### [Task directions]
Please repeat, exactly and with nothing extra, the line containing "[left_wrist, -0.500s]" and every line after it up to the end of the material.

### [Data provided]
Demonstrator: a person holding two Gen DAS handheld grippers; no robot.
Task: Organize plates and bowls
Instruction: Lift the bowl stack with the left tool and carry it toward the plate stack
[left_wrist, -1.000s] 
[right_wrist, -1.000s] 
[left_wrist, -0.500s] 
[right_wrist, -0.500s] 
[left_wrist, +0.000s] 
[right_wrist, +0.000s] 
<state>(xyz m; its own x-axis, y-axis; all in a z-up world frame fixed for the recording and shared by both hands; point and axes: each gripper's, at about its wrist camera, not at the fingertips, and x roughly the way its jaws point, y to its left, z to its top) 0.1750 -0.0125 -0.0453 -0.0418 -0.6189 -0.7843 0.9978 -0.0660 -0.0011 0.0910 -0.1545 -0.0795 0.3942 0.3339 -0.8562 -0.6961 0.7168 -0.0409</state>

### [Result for this task]
[left_wrist, -0.500s] 
[right_wrist, -0.500s] 
[left_wrist, +0.000s] 
[right_wrist, +0.000s] 
<state>(xyz m; its own x-axis, y-axis; all in a z-up world frame fixed for the recording and shared by both hands; point and axes: each gripper's, at about its wrist camera, not at the fingertips, and x roughly the way its jaws point, y to its left, z to its top) 0.1750 -0.0125 -0.0453 -0.0418 -0.6189 -0.7843 0.9978 -0.0660 -0.0011 0.0910 -0.1545 -0.0795 0.3942 0.3339 -0.8562 -0.6961 0.7168 -0.0409</state>

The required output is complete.